My name is Olivia M. Rebanal, Director of Inclusive Food Systems at Capital Impact Partners, a nonprofit Community Development Financial Institution (CDFI) with a 35-year history of expanding equity and justice in underinvested communities.

As a CDFI, our mission is to create communities of opportunity across the country through mission-driven lending, incubating social impact programs, impact investing, and policy reform. Many organizations working in low-income communities measure their efforts in loan sizes and buildings constructed, but as a mission-driven organization, we feel that our success is tied to our ability to create true social impact in our communities.

CDFIs finance a range of healthy food projects, from production and distribution to retail outlets, like grocery stores, farmers markets, bodegas, and food co-ops. These projects expand access to healthy foods—particularly in underinvested regions—and strengthen local economies by supporting the creation of new businesses, creating and retaining jobs, and generating state and municipal tax revenues.

In 2015, Capital Impact launched the Michigan Good Food Fund (MGFF) with a $3 million Healthy Food Financing Initiative (HFFI) award. MGFF is a $30 million public-private partnership that improves healthy food access and sparks economic development while committing to racial and social equity.

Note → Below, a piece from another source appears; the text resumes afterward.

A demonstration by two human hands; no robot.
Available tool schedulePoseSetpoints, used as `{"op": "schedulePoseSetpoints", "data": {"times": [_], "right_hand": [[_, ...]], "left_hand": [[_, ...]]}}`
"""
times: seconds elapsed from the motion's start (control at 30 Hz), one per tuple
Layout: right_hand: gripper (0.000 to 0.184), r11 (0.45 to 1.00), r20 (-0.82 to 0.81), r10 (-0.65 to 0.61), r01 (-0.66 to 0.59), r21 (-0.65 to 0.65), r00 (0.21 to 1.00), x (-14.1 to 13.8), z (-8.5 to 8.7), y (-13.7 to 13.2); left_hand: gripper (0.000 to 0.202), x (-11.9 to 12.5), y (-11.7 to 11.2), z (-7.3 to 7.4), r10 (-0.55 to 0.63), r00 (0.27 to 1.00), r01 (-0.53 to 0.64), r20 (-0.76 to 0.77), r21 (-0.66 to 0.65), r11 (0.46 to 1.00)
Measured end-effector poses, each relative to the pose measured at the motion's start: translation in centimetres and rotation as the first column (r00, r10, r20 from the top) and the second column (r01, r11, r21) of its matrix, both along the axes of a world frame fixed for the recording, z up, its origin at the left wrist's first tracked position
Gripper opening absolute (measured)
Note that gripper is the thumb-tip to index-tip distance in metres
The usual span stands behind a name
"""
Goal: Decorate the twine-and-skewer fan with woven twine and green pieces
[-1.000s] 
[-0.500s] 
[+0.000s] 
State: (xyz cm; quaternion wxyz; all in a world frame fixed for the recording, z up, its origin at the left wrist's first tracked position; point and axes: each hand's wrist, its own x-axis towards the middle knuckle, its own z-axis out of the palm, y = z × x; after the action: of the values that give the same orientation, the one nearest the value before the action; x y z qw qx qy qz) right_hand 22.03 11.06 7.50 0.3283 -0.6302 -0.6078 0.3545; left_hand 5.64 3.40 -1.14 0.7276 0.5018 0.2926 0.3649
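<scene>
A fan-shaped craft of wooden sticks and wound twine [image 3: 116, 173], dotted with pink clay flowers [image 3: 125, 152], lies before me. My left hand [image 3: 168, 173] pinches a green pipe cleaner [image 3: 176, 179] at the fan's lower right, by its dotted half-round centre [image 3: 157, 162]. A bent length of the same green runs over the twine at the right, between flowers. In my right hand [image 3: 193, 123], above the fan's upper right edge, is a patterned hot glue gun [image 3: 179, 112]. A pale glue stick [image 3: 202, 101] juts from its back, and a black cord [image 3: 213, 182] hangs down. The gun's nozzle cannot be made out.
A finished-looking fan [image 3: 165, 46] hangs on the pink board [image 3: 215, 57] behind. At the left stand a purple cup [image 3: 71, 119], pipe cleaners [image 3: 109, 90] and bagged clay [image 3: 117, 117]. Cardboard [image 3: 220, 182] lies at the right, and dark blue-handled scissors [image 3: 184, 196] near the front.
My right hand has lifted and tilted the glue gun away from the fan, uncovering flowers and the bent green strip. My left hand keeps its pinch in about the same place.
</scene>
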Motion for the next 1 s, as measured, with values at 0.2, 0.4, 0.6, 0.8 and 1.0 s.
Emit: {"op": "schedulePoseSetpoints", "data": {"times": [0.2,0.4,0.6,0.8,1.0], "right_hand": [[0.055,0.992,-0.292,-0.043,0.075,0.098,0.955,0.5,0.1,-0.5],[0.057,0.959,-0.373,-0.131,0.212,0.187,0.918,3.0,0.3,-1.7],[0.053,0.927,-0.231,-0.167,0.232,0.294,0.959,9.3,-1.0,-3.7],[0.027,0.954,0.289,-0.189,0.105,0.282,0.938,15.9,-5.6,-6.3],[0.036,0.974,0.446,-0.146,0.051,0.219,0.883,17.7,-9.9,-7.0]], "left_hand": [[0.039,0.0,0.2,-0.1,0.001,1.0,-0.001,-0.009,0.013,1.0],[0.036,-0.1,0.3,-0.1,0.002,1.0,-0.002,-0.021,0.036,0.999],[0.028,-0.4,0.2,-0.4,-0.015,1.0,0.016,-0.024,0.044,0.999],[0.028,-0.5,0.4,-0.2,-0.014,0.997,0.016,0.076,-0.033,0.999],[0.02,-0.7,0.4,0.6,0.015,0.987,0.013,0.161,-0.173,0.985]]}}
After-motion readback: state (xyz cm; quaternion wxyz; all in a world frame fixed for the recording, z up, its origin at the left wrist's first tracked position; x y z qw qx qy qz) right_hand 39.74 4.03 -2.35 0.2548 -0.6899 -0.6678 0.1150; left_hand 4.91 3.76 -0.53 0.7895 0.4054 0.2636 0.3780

The initiative offers a range of financial products to good food entrepreneurs, which are bolstered with strategic technical assistance.

Rad Resource: Scorecard measures mission alignment

Because impact drives its investment at the onset, MGFF uses a scorecard to measure alignment with priorities early on in its outreach process, based on categories informed by a statewide task force that contributed to the creation of the initiative.

To date, MGFF has deployed $12.7 million to 52 good food enterprises. Of all MGFF loan recipients, 55 percent are owned by people of color, 56 percent are women-owned, and 63 percent are in communities with demonstrated low-access to healthy food.

Lesson Learned: ‘Start with the end in mind’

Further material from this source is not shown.